→ **Assignment**
In the entries that follow, how many lines hold the string "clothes"? Give only that number.

→ **Collected data**
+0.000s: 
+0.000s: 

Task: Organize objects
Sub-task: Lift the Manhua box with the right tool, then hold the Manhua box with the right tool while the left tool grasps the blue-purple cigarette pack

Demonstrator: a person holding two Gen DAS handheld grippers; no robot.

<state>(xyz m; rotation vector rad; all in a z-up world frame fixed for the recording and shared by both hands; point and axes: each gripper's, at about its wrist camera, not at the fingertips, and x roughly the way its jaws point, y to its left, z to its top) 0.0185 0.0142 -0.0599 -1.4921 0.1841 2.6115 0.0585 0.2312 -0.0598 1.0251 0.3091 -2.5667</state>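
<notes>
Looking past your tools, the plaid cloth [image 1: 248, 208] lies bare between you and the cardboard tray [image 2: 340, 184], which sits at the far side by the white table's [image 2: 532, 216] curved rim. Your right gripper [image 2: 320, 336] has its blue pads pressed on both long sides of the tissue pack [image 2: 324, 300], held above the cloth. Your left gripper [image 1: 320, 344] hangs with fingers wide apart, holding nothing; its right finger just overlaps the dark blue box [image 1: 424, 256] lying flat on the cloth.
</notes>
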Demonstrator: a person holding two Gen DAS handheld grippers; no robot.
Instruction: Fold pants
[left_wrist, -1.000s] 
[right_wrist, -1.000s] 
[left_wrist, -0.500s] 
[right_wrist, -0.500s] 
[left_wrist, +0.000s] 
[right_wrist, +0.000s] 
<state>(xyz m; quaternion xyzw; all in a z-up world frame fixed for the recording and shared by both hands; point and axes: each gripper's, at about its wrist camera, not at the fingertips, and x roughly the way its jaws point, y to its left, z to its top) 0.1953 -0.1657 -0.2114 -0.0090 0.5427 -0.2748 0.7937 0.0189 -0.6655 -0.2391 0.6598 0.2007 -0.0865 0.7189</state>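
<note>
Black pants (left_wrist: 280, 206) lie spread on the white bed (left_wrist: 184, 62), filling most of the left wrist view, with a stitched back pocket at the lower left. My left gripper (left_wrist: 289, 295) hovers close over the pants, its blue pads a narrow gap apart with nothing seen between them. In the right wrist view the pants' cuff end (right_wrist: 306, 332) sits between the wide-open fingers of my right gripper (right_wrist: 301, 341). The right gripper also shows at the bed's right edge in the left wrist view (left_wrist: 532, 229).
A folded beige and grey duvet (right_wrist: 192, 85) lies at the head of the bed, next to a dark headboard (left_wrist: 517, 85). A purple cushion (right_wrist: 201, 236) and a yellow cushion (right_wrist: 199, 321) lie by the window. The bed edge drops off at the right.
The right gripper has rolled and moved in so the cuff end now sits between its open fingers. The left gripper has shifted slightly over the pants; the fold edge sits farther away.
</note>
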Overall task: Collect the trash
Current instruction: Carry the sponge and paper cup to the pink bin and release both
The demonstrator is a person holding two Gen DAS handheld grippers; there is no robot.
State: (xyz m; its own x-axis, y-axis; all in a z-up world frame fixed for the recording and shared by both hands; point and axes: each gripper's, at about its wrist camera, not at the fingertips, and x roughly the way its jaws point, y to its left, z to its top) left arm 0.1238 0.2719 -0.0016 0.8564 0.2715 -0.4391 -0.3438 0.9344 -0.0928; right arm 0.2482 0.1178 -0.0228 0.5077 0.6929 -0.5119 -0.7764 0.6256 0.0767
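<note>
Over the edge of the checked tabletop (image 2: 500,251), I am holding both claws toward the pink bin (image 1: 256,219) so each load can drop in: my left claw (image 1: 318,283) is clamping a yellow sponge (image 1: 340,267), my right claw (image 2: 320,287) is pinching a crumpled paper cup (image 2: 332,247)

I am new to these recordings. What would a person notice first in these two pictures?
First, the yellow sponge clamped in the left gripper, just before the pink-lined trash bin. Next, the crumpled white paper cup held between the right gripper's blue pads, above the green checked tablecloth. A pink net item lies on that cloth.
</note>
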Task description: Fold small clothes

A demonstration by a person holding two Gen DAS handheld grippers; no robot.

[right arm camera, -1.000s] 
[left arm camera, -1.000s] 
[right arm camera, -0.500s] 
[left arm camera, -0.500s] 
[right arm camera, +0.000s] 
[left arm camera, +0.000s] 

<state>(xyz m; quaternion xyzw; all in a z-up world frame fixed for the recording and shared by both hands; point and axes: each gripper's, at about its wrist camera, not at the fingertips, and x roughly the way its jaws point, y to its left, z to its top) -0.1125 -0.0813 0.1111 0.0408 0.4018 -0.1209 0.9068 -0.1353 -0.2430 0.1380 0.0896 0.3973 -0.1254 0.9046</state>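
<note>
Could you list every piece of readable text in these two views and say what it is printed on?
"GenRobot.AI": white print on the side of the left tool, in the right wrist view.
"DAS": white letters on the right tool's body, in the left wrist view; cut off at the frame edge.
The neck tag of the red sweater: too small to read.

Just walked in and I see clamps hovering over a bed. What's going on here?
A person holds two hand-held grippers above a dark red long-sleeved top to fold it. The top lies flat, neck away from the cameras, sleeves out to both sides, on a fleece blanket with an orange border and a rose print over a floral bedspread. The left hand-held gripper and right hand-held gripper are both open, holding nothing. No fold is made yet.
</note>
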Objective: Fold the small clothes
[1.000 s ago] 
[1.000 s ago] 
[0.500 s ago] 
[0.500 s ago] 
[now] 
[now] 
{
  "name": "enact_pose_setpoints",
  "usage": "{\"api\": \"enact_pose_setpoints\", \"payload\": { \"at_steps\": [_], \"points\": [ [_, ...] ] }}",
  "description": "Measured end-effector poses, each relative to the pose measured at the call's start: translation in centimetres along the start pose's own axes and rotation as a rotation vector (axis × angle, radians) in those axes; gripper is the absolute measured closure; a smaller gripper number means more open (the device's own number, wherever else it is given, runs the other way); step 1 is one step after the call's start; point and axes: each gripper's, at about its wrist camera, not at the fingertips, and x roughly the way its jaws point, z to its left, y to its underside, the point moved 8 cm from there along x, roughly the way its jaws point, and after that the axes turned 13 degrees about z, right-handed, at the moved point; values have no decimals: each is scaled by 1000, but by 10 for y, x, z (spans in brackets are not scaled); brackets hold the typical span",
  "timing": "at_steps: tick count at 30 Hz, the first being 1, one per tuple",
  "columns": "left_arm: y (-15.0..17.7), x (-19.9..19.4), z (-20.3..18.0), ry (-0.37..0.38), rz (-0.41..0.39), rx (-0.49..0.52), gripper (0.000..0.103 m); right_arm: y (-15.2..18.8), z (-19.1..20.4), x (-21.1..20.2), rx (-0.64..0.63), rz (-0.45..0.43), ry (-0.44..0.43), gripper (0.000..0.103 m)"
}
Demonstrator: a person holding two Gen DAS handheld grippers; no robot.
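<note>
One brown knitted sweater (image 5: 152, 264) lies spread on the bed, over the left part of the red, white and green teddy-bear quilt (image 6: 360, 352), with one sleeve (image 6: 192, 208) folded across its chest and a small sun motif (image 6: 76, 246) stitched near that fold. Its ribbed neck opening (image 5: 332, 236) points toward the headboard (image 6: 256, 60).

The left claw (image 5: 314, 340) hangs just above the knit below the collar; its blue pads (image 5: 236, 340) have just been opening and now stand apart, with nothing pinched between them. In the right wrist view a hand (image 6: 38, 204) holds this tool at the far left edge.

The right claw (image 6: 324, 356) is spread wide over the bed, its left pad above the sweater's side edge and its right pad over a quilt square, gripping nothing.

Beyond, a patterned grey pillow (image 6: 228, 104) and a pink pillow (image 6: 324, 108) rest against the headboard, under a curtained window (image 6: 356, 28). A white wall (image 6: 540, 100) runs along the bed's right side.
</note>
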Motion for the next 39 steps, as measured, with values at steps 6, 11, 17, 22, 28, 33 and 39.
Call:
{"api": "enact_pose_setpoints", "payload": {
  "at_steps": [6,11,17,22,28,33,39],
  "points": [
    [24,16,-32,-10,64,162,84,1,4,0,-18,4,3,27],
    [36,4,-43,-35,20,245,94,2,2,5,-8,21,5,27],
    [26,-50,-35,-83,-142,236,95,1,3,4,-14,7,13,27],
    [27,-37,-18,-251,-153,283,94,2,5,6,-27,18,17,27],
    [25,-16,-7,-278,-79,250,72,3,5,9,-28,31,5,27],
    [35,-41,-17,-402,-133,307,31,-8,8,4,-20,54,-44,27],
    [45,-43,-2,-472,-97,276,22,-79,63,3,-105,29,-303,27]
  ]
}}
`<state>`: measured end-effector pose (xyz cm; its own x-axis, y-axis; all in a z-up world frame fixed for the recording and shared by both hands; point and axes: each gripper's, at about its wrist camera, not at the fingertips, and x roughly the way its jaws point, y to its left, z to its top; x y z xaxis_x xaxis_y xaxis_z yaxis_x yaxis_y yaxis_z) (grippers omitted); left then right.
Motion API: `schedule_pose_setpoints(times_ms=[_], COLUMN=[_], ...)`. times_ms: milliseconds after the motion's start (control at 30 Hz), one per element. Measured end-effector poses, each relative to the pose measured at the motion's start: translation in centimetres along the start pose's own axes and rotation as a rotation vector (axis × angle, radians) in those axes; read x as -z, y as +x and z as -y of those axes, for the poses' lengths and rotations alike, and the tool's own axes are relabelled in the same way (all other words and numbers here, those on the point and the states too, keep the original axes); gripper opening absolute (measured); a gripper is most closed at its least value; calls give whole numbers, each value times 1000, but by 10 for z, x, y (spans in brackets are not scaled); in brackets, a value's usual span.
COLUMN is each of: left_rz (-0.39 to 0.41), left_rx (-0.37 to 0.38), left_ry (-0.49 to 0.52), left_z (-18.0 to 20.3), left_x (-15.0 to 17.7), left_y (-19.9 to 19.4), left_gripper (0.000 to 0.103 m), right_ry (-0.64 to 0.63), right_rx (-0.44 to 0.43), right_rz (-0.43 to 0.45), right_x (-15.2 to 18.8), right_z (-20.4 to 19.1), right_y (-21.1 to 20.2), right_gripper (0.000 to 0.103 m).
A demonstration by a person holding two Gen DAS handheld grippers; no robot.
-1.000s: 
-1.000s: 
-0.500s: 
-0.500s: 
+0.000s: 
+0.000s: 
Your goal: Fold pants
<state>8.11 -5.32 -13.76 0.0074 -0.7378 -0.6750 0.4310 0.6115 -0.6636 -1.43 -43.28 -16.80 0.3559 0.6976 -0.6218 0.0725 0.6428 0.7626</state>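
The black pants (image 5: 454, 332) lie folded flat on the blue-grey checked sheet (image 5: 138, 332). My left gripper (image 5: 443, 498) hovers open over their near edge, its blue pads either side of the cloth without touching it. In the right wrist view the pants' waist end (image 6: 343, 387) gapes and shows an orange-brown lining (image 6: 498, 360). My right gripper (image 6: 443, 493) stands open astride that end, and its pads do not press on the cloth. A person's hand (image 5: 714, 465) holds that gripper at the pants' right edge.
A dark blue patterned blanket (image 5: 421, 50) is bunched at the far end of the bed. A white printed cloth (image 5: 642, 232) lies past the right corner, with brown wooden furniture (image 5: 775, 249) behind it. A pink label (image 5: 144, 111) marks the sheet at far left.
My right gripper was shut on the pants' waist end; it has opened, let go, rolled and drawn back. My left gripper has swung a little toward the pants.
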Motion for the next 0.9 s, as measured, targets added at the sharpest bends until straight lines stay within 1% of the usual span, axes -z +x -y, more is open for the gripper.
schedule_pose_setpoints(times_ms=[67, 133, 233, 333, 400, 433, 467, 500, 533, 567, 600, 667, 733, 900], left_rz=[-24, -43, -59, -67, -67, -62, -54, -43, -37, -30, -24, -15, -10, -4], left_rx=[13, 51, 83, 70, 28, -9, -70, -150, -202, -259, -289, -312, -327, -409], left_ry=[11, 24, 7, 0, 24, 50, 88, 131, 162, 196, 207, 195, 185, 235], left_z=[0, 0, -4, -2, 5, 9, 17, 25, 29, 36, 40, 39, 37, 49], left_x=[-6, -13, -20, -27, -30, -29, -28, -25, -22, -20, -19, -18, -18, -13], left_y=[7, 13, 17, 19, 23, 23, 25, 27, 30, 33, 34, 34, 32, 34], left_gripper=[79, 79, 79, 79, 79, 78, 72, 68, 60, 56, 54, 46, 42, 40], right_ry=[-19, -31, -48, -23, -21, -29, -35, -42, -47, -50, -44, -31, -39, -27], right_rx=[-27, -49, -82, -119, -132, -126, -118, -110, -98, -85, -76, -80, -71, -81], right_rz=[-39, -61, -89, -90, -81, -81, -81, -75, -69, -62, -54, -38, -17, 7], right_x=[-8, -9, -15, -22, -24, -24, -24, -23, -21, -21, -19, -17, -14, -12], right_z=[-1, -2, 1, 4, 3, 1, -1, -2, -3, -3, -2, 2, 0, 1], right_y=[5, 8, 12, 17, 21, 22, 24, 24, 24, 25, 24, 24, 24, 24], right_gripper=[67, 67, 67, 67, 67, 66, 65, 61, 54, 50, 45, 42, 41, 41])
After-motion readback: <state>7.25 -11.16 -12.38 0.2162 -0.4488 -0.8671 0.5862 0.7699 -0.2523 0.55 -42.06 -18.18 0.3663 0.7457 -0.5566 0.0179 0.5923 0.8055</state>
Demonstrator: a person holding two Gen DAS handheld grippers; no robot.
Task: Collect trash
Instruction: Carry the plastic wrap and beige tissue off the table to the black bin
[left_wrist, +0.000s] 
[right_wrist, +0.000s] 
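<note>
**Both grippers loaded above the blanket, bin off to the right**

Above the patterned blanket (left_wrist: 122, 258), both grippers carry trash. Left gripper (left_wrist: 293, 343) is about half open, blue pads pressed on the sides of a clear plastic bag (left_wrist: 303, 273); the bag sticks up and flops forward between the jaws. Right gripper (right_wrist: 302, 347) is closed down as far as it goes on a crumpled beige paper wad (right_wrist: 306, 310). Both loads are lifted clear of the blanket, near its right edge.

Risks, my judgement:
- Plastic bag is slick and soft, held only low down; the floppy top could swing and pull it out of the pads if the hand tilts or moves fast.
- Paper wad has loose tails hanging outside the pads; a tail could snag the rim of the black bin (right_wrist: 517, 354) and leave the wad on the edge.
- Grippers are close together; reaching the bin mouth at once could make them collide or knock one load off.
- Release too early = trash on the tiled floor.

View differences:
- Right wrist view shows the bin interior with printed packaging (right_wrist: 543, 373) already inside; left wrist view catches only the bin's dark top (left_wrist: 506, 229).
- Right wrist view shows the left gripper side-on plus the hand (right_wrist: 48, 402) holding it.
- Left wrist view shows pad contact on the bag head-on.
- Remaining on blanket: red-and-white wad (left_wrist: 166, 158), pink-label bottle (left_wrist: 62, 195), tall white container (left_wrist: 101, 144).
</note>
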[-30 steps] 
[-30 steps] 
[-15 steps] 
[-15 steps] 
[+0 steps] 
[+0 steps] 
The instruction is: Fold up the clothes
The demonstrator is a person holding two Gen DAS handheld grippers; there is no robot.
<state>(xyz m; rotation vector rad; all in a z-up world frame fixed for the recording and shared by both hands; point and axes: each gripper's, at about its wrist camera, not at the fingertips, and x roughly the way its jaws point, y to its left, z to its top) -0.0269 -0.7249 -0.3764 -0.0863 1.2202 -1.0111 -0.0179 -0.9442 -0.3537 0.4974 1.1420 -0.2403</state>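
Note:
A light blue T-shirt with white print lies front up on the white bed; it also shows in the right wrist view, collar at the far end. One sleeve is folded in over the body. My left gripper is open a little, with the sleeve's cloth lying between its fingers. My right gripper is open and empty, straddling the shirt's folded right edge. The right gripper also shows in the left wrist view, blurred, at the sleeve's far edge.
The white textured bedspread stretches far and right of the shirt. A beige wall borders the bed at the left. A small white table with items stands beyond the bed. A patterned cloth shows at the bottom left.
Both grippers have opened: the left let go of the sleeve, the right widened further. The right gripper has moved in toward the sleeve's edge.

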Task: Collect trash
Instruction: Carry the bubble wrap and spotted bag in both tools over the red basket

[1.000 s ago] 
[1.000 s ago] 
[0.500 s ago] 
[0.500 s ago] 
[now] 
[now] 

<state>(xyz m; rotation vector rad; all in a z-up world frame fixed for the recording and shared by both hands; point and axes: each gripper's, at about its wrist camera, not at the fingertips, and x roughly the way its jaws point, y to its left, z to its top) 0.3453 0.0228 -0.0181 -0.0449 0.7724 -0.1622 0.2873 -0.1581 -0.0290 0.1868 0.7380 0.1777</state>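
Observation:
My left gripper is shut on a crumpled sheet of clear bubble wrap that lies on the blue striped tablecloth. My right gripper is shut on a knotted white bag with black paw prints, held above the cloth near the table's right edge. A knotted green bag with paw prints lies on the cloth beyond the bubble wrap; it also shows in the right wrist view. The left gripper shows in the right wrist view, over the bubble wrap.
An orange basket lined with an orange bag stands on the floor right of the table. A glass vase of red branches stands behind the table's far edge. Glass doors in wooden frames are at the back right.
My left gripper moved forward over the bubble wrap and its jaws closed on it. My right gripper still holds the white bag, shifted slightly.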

→ **Result of the exercise**
3